I'm 5'1 and 115 pounds so I'm small too. I use a prong collar with Brody and it's amazingly helpful. If it's fitted properly (high up, just below the ears) even a small pop will get the dog's attention. And I think Chelle is right on with the suggestion that you hire someone to come out and walk with you to give you some tips. You can teach your dog to walk properly under distractions but the real issue seems to be your lack of confidence. That's what you need to concur. I think having someone there to give you feedback will really help you to feel able to be in control. Hope this helps.


----------



## trudy (Aug 25, 2008)

first a choke collar should not be tight, the dog gets a jerk then immediately release..if the dog keeps it tight, turn go back where you cmae from, he will turn and lunge forward and you turn again...it may take 5, 10, 20 minutes but eventually he will look at you like what???

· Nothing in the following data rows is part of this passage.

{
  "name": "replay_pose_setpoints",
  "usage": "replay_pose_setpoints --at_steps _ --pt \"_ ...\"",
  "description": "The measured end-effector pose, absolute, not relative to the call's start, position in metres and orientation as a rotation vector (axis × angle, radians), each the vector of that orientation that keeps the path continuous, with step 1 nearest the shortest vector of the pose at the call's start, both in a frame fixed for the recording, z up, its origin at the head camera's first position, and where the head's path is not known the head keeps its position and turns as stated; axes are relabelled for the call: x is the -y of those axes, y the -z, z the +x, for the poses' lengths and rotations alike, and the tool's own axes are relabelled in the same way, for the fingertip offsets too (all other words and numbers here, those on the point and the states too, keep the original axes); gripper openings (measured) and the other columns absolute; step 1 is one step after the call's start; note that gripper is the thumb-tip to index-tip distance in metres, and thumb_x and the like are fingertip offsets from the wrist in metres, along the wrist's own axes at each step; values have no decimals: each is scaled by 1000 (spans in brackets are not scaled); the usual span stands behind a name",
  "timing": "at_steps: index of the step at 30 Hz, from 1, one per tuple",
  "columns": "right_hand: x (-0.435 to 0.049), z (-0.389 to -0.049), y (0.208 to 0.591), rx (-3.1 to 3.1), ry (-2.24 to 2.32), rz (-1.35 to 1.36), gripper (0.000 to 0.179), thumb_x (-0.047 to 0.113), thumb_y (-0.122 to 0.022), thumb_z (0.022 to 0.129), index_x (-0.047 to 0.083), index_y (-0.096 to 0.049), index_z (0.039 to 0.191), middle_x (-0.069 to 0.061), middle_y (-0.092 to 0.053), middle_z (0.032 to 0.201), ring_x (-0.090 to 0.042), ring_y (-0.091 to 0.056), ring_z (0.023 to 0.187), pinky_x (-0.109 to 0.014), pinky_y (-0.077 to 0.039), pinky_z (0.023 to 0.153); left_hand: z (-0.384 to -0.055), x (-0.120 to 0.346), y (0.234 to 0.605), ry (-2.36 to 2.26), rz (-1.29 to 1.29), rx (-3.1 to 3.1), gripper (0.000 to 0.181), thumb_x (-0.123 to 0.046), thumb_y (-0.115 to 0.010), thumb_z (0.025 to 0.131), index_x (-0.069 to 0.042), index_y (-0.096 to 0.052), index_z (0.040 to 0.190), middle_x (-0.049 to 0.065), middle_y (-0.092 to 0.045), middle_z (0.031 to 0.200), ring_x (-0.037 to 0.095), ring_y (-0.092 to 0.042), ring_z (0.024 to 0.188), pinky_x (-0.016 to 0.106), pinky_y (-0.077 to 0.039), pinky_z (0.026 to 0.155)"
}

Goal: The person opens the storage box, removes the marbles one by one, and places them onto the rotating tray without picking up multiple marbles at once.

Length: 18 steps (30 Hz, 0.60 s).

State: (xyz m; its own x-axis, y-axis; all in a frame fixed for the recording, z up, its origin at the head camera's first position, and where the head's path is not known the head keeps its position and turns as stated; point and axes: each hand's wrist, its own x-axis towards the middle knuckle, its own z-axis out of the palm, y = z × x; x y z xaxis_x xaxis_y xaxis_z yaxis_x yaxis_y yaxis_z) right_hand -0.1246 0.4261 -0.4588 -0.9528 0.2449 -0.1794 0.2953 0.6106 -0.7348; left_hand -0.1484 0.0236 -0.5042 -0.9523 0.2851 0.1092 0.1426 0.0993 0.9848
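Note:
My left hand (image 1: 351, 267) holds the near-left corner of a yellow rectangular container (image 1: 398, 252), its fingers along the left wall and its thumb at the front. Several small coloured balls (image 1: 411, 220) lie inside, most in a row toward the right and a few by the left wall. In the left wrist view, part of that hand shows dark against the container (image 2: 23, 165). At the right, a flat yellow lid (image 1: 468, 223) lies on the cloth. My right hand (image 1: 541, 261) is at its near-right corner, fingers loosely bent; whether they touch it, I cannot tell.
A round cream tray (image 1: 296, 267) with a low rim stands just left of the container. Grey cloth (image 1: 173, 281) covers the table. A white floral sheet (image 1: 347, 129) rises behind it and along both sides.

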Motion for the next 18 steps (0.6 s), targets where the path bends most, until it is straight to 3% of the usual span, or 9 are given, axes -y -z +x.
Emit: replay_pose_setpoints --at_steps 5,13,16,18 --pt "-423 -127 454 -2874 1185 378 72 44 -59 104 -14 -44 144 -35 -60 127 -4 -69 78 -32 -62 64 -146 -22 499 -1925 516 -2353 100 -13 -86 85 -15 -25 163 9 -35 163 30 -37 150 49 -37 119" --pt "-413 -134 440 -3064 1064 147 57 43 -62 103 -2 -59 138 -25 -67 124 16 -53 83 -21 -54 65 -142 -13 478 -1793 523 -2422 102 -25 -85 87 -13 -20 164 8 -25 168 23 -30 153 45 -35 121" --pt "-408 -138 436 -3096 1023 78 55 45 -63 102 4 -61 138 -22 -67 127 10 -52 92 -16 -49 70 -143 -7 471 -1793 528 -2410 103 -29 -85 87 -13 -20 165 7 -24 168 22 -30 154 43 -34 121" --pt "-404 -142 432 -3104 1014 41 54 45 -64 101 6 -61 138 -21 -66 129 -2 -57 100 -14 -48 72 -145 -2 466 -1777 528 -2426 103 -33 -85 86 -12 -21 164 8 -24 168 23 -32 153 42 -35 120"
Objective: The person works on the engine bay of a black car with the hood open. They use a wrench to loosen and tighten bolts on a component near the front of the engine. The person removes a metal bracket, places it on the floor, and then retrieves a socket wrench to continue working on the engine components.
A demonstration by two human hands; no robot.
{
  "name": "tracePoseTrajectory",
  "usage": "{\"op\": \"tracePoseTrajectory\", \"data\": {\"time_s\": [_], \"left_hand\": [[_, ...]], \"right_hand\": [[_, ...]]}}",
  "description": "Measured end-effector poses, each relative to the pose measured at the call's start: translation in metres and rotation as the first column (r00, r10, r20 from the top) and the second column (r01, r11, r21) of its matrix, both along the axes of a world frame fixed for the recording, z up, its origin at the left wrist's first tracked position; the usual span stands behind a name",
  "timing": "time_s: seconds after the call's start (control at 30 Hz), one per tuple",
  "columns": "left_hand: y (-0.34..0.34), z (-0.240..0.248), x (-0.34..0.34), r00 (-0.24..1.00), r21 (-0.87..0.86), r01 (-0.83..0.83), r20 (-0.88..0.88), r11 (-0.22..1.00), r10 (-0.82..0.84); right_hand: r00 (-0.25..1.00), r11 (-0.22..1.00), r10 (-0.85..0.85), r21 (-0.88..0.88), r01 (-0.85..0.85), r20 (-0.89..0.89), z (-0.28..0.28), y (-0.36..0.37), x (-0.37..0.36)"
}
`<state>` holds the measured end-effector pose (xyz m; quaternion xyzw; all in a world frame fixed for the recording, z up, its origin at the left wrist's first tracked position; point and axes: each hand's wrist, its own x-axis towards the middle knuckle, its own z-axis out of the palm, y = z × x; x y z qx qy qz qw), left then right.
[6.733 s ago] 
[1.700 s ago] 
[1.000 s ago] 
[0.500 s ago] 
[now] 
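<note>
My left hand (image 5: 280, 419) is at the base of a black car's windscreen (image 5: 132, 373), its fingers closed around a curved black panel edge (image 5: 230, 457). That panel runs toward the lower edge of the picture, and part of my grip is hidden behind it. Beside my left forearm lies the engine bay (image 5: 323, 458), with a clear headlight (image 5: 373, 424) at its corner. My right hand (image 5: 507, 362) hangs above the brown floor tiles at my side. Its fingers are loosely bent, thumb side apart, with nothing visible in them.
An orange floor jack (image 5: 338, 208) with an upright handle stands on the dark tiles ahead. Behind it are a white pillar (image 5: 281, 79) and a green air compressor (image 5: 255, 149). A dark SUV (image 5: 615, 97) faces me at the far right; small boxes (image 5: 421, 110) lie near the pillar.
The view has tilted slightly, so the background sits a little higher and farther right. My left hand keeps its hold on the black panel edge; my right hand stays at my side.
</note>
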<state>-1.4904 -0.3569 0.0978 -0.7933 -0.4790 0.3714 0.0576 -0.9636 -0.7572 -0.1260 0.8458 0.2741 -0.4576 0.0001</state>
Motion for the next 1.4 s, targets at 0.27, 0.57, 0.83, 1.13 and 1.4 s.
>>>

Then take 2 steps when he lunges turn..keep doing this, I promise eventually you will get further than 10'..the idea is he should be paying attention to you..you will exhaust him by making him think..Thinking takes lots of energy and work..Do this for days/weeks slowly increasing the distance, but in your own quiet area, DO NOT go far from home.. Now add in some sits, downs, recalls ON leash, maybe a few close stays, but make him look to you to be allowed to do anything...When you feed him make him wait for the dish, its down but he isn't released to eat til you let him, 10-15 seconds...You are retrainign and he is NOT TOO old..he can learn that you are the boss, not the family, you are and he must obey, you will become more powerful..Just don't rush to go on long walks in strange neighborhoods where you don't knwo the dangers of loose dogs until you have established a boundary with you in charge, then when you go out, bring very small tiny treats, and demand his attention when it wanders to something else and give a command!!!

Don't give up, at 7 he deserves to be walked and loved and retrained


----------



## pets4life (Feb 22, 2011)

pepper spray and a friend to walk with


----------



## Msmart (Dec 18, 2011)

I like to use the martingale (sp) collar. They are very inexpensive and used the same way as the choker just not a chain. When my dog begins to pull there is a way that you can harness them up so as opposed to pulling there neck it puts the pressure on there chest and works wonders.


----------



## 1sttimeforgsd (Jul 29, 2010)

Prong collar will be your best friend, it gives immediate results, but it must be properly fitted. As for the fear of loose dogs, I agree with the pepper spray. Good luck with your boy.


----------